Wednesday, April 22, 2009

When graphs, piecharts and all else fails... Dilbert to the rescue!

If you work in a Marketing or Sales department then you probably have the challenging task of convincing your less technical colleagues of the benefit of using your awesome customer insights.

I'm quite proud of the social network analysis (SNA) that I'd first completed months ago. It is refreshed each month (the data warehouse load is too high to run it daily or weekly as I would like). I've been tracking its performance, and am continually surprised.

The trouble is that my colleagues are having trouble understanding how they can use it to formalise customer communications, so I decided to try a different approach than graphs and piecharts etc.

Instead I thought I might try something humorous, hence Dilbert to the rescue! I have created a dozen or so custom Dilbert slides that provides some info about a customer insight made available by the SNA and also has a humorous conclusion to those insights. I'll pass this around the department in a series of daily emails.

Here is one example (I had to change the project nickname to "SNA" for this blog);


Anonymous said...

... ?

Anonymous said...


Tim Manns said...


I though it was a novel idea to present some analysis to business users without numbers. I'll let you know how it goes.

Dominic F said...

Hi Tim

SNA sounds really interesting - do you have some presentation material you could share, perhaps the information you presented at the recent conference? I would be especially interested if you have used Clementine in undertaking the analysis.


Tim Manns said...

Hello Dominic,

Yes, I did (and do) use SPSS Clementine for most of my work. The SNA work I've done involves a dozen or so separate steps, but the whole thing runs from one Clementine stream file.

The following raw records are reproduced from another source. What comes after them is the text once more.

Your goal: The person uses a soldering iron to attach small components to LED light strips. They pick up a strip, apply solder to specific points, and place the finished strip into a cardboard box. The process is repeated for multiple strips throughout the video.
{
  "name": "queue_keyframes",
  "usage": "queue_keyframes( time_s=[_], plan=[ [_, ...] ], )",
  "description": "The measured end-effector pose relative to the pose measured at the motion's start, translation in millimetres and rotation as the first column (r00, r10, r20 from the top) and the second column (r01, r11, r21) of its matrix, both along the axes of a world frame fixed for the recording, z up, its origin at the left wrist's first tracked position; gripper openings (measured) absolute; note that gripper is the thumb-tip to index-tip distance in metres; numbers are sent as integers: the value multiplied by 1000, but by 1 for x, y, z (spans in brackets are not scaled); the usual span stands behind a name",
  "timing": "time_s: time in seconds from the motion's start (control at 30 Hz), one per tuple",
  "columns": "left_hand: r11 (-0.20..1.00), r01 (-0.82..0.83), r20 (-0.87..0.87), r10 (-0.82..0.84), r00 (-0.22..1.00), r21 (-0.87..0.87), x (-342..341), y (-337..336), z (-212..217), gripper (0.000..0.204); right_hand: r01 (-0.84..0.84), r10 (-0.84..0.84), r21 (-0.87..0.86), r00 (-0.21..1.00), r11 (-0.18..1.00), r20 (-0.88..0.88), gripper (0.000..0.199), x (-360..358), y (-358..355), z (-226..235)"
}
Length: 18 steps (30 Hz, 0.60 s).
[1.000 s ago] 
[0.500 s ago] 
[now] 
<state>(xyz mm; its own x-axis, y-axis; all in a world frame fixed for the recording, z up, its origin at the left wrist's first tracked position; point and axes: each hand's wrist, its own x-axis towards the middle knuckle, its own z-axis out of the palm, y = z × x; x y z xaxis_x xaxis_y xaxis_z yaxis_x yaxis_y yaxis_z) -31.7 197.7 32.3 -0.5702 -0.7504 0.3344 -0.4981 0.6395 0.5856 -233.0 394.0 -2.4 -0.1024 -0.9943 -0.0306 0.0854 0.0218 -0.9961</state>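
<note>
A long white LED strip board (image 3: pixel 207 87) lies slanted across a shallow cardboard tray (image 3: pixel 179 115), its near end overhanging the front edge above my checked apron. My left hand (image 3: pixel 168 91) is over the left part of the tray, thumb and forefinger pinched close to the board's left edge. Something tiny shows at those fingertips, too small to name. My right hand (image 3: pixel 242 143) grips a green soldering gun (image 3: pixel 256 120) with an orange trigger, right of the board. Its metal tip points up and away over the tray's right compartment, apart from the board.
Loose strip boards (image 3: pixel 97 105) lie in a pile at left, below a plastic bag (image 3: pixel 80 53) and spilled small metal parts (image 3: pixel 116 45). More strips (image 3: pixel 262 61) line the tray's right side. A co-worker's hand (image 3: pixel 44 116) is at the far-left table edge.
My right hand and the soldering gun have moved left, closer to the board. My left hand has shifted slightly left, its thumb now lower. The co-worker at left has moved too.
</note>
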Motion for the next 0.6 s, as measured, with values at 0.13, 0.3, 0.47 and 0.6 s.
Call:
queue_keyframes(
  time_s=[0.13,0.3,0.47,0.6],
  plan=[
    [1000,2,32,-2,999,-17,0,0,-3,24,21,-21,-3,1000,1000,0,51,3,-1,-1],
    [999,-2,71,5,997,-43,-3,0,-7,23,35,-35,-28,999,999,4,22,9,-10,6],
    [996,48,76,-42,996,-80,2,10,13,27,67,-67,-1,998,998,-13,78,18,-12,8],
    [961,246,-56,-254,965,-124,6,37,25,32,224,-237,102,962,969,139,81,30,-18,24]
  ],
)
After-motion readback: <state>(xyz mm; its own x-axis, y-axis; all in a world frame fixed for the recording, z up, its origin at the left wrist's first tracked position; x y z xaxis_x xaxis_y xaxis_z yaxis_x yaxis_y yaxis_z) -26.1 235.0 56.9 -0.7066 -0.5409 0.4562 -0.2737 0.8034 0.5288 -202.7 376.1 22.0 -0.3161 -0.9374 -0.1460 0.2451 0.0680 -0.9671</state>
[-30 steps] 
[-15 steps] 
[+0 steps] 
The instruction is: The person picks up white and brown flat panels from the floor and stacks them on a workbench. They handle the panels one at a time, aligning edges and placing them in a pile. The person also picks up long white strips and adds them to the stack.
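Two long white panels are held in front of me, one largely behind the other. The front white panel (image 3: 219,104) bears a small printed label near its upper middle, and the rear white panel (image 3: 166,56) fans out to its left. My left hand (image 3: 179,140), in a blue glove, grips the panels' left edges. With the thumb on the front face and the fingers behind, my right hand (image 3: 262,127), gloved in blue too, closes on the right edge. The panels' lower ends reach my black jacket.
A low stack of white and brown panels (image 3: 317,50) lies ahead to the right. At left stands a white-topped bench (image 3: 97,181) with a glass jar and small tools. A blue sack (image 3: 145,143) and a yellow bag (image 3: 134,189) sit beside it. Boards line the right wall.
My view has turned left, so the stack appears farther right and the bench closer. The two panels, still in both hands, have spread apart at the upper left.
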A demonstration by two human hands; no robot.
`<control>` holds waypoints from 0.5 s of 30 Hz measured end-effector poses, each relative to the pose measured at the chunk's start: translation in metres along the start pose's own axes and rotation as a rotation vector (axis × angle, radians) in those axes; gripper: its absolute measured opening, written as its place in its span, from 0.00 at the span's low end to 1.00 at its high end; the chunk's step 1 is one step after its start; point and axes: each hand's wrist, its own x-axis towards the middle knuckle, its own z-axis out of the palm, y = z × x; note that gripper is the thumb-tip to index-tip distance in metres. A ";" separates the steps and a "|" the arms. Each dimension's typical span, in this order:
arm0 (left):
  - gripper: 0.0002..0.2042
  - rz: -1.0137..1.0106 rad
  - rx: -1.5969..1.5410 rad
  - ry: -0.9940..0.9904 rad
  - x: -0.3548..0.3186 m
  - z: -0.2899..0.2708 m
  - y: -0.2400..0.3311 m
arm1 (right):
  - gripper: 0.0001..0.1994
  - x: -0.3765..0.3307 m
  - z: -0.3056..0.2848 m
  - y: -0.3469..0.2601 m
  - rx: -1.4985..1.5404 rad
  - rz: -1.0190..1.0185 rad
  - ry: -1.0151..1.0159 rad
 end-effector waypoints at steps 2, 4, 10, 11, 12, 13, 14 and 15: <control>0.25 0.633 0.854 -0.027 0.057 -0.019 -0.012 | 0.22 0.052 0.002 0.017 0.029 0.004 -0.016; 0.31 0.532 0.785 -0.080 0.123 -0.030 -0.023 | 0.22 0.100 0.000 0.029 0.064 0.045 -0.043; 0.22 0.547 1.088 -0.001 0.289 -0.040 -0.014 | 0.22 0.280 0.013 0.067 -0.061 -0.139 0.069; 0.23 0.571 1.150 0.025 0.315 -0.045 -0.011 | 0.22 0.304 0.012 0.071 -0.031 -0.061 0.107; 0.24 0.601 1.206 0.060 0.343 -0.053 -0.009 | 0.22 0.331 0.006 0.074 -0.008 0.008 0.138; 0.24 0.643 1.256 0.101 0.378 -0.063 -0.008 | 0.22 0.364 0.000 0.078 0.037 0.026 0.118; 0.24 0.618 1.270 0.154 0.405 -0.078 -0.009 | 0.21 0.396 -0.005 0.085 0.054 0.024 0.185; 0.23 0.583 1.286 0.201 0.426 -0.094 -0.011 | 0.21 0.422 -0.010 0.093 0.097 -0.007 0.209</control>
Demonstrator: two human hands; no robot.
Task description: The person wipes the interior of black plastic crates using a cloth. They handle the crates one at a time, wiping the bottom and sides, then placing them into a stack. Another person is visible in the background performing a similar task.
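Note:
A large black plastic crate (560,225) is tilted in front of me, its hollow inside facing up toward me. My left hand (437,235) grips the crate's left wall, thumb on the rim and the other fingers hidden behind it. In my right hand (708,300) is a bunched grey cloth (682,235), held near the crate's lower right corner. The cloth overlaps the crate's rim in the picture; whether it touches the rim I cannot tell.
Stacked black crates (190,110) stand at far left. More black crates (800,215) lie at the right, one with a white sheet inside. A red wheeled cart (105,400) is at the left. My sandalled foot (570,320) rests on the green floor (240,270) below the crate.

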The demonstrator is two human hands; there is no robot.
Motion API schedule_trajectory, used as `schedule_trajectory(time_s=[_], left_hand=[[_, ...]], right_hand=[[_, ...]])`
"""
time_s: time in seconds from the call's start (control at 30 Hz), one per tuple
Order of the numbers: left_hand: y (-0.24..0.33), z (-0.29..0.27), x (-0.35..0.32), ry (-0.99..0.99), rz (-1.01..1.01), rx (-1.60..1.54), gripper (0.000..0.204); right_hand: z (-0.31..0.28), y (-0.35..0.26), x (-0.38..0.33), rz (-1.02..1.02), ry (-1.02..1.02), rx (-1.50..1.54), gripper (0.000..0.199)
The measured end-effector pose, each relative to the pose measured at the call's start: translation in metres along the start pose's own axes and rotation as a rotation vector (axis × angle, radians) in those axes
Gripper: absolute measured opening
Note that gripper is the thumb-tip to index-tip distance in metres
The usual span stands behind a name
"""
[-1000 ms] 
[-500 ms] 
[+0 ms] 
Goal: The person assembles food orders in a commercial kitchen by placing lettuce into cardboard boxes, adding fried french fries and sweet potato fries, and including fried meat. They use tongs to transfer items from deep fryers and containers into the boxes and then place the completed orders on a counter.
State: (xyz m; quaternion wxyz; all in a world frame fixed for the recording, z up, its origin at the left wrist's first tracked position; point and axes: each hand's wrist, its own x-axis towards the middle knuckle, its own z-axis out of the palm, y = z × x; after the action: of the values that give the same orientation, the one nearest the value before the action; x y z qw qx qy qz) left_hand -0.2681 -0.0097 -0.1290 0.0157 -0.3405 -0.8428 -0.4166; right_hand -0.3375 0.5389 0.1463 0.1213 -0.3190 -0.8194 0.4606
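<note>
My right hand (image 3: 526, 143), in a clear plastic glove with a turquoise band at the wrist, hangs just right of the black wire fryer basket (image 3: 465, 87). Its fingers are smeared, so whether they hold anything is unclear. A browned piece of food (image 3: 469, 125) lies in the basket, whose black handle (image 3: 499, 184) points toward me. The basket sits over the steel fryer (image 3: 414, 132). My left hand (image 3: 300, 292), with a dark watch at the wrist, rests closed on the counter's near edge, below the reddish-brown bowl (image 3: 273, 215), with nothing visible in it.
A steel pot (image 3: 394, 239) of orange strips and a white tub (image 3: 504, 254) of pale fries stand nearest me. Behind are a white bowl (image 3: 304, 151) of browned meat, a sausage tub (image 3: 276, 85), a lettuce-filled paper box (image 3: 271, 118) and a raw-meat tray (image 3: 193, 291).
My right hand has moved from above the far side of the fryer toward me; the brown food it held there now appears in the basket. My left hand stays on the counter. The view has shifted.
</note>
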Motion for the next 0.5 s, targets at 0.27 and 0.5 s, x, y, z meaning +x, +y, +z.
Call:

There is a little bit of custom SQL embedded in three source nodes, so that a few joins are more optimised using hard coded dates (very important when you're working with billions of rows), but most of the analysis is relatively simple Clementine streams.

Unfortunately it is difficult to discuss without losing competitive advantage, but I did write some info in a previous post;
SNA In Mobile NetworksTeradata was interested in the work Optus were doing and asked me to discuss in a podcast our data mining analysis (running on Teradata). I managed to get approval and am waiting on Teradata to let me know when the podcast is publicly available. It mentions SNA.



Shane Butler said...

Gotta love Dilbert! I have actually seen some data mining Dilbert comics that were published. I guess with complicated techniques it is always going to be hard to convey the message. Hopefully though, the advantages will speak directly to the KPIs of the people you need on board? Probably the best way to prove the strength of it is to run a test... face off against a control group or the existing models... or is the problem getting the support to do some tests?

Tim Manns said...

Hi Shane,

Yes, the trouble is getting enthusiasm in the first place to run campaigns. I’ve examined historical data and quantified the effect that social networks has for a number of different scenario’s (acquisition, purchase of new handset (iphone), churn etc) but no control group results yet.

In terms of stirring up interest the Dilbert mock-ups have been a huge success, and hopefully very soon we’ll have dozens or new marketing initiatives off the back of this analysis.

Thanks again for the page rank idea. It has proved very useful.


FrancisB said...

Hi Tim

I'm just getting into SNA. Do you know of any good post-grad level courses in Australia?

Tim Manns said...

Hi FrancisB,


There are some books and blogs that discuss SNA. A book by Carlos Andre Reis Pinheiro is about SNA in telco, and I got sent a copy recently. I'll be reading it when I get some free time.

Personally I try to learn through reading my peers work, and of course continue to learn through trial and error.